Англичане продолжали всерьез принимать все, что говорил молодой король, и с любопытство ожидали, что будет дальше.
— Не смущайся, друг мой, — обратился Ланжале по-мокисски к Гроляру, — ты же знаешь этих господ ученых, которые отправились к кругосветное плавание лишь для того, чтобы открыть что-нибудь новое там, где все давно уже открыто, и которые готовы написать целый том в пятьсот страниц об этом продырявленном булыжнике или одной полуистлевшей кости. Мы показали им здесь столько нового, что, так сказать, парализовали их способность мыслить. Ну, начинай же! Помни, что на нас смотрят.
По знаку короля слуги притащили все, что требовалось Для упражнений Гроляра, а толпа мокиссов, привычная к такого рода зрелищам и жадная до них, обступила кругом всю площадь, образовав своего рода арену, на которой свободно мог упражняться их отставной король.
Бывший сыщик и бывший король на время удалился и, сменив свою длинную тунику на более приспособленный для предстоящих упражнений костюм, вскоре снова появился перед присутствующими.
Подойдя к королю, он склонил перед ним колено, отвесил низкий поклон и, подняв над головой свою палицу, принялся вращать ею в руке с такой головокружительной быстротой, что временами казалось, будто он с ног до головы окружен сетью, а временами как бы совершенно исчезал из виду; при этом он, постепенно отступая назад, вскоре очутился в центре круга.
Тогда, по новому знаку короля, слуги принесли две громадные корзины апельсинов и лимонов и поставили их на землю, а король, сойдя с трона, первый подал пример забавной игры, состоявшей в том, что он брал из корзины плоды и бросал их изо всей силы в круг, образованный вращающейся палицей, а Гроляр, поймав их палицей, откидывал их обратно к ногам короля, приглашавшего англичан принять участие в этой игре.

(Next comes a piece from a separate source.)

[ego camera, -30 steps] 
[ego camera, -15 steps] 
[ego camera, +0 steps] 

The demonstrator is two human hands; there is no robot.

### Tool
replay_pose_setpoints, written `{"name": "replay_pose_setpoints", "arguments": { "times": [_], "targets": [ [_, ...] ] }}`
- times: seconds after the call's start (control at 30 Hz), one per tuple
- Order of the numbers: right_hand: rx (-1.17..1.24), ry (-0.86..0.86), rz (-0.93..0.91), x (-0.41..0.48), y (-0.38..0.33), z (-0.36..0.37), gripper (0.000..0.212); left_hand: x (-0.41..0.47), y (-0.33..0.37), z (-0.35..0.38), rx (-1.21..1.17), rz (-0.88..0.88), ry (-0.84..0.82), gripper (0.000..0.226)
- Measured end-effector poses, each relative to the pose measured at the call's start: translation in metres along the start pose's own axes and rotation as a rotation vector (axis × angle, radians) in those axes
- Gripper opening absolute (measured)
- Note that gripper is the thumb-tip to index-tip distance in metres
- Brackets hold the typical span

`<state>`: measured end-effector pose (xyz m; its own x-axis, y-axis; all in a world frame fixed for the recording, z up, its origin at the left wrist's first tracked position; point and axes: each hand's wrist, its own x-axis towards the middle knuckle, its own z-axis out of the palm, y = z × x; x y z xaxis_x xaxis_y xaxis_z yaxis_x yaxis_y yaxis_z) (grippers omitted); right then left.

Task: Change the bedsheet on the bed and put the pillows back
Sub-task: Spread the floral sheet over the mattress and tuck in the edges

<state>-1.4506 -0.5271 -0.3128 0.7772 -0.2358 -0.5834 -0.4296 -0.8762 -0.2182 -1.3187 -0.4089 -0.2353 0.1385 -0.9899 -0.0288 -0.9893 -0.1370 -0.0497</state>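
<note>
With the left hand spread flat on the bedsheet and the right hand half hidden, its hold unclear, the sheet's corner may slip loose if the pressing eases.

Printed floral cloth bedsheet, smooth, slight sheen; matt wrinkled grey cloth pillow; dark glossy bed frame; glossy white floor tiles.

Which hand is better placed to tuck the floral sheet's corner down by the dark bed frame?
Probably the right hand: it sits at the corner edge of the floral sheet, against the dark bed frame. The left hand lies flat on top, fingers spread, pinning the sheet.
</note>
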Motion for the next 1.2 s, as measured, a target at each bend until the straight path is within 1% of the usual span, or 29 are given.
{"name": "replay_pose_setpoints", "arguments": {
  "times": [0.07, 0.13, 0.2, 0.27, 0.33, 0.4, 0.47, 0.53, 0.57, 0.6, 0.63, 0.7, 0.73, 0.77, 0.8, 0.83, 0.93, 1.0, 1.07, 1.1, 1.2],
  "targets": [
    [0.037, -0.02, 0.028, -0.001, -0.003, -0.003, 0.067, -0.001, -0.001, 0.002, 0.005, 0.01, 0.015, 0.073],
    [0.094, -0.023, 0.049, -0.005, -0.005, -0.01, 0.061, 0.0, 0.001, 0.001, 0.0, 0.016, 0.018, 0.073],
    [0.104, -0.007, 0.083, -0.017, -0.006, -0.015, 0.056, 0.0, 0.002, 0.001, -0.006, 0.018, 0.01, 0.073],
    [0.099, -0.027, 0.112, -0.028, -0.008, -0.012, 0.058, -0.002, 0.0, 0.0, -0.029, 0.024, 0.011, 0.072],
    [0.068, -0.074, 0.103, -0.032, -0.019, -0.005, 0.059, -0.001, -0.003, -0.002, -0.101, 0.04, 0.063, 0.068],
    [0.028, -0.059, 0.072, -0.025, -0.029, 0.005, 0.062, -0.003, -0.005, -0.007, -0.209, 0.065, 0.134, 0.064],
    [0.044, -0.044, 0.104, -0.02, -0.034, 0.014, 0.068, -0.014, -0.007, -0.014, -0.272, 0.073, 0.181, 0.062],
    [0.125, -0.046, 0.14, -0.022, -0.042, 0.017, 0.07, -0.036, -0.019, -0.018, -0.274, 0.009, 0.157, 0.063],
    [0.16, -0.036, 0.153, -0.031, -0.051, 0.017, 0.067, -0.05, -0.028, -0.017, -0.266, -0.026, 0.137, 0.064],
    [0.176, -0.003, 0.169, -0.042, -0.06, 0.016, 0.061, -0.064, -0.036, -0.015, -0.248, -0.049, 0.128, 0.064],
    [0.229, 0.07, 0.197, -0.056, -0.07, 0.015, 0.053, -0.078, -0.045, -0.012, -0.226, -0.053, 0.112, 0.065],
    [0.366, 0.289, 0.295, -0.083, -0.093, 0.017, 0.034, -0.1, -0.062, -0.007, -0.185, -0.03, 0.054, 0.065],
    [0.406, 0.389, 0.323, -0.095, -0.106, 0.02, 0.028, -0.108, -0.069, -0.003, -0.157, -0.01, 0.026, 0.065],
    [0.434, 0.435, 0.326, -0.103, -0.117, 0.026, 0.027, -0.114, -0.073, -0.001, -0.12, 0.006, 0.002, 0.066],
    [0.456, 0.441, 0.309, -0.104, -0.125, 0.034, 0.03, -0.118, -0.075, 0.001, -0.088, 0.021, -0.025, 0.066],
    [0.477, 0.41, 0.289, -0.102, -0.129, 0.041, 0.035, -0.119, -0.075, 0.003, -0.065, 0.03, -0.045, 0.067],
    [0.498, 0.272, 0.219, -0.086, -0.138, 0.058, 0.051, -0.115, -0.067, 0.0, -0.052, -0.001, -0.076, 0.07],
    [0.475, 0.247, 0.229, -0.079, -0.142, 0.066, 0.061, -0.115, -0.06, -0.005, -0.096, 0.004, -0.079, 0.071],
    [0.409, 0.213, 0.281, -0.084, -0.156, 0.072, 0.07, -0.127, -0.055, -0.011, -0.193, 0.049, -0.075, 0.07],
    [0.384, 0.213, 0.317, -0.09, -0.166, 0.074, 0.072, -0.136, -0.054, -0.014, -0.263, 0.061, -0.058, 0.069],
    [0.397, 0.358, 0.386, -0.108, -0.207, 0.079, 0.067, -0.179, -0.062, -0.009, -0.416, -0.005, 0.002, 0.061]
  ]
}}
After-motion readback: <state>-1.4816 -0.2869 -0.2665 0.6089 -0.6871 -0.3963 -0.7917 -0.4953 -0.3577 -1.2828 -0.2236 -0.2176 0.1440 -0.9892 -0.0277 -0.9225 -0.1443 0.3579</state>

Так как всякий спорт чрезвычайно увлекает англичан, то, с разрешения своего начальства, не только офицеры, но и прочие вскоре приняли участие в игре. Но никто не мог сравниться в ловкости и проворстве с молодым королем. Эта удача, по-видимому, несказанно развеселила короля, который стал громко хохотать, продолжая игру все с большим увлечением. Мало-помалу его хохот становился истеричным и наконец перешел в настоящий припадок. Но слуги знали, как поступать в подобных случаях: они принялись растирать ему желудок, поколачивать по спине, растягивать ноги и руки, как бы для восстановления дыхания, после чего он вскоре пришел в себя, спокойно вернулся на свое место и, сев на свой трон, выпил две большие чашки кокосового молока. Он скоро повеселел и казался совершенно здоровым и бодрым.
Между тем на долю Гроляра выпало немало одобрений и шумных аплодисментов. Ободренный этим успехом, старый сыщик разошелся и продолжал перед собравшимися гостями все свои трюки.
По окончании представления Ланжале пригласил командира «Виктории» и его офицеров, а также всех, кто приехал с ним на берег, к своему столу, желая угостить их в туземном вкусе.